'''
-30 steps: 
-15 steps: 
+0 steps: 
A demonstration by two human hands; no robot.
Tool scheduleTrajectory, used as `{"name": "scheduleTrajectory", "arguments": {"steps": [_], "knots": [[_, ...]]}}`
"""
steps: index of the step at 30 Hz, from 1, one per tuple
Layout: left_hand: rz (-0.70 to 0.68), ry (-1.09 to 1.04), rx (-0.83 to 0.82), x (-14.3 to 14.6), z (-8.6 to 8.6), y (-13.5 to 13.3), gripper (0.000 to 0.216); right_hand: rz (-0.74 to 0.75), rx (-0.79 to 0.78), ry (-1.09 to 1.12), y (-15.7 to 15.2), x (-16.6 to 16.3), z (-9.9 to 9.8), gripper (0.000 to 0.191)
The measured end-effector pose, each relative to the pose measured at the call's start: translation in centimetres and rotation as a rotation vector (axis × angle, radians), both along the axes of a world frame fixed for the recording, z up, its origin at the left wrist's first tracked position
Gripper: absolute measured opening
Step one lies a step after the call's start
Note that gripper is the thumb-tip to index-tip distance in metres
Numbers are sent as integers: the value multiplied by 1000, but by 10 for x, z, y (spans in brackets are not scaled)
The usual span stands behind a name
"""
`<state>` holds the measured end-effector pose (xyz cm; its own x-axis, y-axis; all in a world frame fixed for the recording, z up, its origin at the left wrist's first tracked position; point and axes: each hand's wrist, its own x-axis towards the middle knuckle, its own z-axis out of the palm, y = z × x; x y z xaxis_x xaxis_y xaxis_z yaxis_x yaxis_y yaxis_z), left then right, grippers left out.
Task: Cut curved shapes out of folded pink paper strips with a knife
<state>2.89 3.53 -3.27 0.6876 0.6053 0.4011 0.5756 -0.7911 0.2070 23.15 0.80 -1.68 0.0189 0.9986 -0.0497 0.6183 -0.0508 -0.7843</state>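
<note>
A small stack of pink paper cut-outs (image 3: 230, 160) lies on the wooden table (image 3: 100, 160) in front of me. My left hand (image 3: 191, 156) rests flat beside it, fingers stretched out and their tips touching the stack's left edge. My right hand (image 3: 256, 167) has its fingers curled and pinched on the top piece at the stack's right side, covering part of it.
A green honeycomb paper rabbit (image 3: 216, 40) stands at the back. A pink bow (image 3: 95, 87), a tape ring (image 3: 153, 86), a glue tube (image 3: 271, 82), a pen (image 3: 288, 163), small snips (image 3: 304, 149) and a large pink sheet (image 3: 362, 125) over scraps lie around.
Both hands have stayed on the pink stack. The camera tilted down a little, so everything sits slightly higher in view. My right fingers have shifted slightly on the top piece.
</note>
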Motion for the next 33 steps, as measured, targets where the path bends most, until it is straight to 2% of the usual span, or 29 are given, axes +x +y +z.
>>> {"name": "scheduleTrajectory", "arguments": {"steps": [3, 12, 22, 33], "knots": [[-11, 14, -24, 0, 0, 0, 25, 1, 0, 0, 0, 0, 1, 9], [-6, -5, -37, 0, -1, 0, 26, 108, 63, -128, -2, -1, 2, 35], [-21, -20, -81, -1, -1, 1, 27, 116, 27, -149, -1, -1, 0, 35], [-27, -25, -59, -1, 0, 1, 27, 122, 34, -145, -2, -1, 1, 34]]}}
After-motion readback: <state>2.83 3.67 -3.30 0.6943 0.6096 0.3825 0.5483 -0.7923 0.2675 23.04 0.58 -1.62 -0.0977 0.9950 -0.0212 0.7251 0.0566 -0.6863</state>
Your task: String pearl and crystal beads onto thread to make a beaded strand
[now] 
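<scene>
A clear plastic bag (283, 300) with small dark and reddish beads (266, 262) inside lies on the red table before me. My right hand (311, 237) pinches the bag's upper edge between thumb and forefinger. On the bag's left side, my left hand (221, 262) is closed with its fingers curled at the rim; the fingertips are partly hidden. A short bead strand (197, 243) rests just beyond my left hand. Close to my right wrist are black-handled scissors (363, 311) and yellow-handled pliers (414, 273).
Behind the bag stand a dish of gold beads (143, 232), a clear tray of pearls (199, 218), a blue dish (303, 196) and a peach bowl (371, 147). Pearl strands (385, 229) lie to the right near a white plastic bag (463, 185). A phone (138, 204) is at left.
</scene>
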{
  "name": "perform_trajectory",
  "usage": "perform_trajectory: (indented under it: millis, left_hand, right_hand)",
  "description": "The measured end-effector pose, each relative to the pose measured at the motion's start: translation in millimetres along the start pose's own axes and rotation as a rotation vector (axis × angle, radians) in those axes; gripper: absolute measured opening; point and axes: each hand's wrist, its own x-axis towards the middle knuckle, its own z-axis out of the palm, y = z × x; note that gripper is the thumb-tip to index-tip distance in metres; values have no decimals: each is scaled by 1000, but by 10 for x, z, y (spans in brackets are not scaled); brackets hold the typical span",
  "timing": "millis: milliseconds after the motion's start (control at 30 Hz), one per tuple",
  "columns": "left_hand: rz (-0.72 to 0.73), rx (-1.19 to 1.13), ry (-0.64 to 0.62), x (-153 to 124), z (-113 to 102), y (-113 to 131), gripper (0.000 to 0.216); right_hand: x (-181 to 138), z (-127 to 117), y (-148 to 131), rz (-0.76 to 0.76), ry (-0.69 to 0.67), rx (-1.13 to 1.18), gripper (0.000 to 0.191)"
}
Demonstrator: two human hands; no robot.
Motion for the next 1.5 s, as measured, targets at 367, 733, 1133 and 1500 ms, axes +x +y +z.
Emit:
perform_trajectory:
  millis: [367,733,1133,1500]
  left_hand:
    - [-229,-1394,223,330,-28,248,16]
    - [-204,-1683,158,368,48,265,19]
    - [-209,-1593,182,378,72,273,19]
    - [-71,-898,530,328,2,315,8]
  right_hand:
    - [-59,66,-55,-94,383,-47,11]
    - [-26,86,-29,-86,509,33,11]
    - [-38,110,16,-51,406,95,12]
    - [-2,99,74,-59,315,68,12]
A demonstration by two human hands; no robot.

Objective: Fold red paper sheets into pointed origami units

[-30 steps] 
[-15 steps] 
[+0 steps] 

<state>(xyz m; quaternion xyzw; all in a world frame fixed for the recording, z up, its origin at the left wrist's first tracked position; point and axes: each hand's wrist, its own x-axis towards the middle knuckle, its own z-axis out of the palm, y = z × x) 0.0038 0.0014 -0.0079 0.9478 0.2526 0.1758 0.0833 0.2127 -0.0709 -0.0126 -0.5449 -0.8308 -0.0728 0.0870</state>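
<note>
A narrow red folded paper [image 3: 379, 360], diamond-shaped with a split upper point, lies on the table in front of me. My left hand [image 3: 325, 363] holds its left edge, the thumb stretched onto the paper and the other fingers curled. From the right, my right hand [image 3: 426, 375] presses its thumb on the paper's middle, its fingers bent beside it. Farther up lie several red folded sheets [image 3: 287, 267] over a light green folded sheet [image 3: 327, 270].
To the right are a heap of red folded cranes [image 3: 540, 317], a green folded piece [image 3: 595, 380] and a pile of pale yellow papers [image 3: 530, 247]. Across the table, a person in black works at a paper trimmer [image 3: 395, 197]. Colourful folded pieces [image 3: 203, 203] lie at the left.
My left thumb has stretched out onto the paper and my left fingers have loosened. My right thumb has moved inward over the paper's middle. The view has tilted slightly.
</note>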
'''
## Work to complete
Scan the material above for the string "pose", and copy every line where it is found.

## Result of the exercise
The measured end-effector pose, each relative to the pose measured at the call's start: translation in centimetres and rotation as a rotation vector (axis × angle, radians), both along the axes of a world frame fixed for the recording, z up, its origin at the left wrist's first tracked position
`<state>` holds the measured end-effector pose (xyz cm; its own x-axis, y-axis; all in a world frame fixed for the recording, z up, its origin at the left wrist's first tracked position; point and axes: each hand's wrist, its own x-axis towards the middle knuckle, its own z-axis out of the palm, y = z × x; x y z xaxis_x xaxis_y xaxis_z yaxis_x yaxis_y yaxis_z), left then right, grippers left out.
  "description": "The measured end-effector pose, each relative to the pose measured at the motion's start: translation in millimetres along the start pose's own axes and rotation as a rotation vector (axis × angle, radians) in those axes; gripper: absolute measured opening; point and axes: each hand's wrist, its own x-axis towards the middle knuckle, its own z-axis out of the palm, y = z × x; note that gripper is the thumb-tip to index-tip distance in metres; values have no decimals: each is scaled by 1000, but by 10 for x, z, y (spans in brackets are not scaled); brackets hold the typical span",

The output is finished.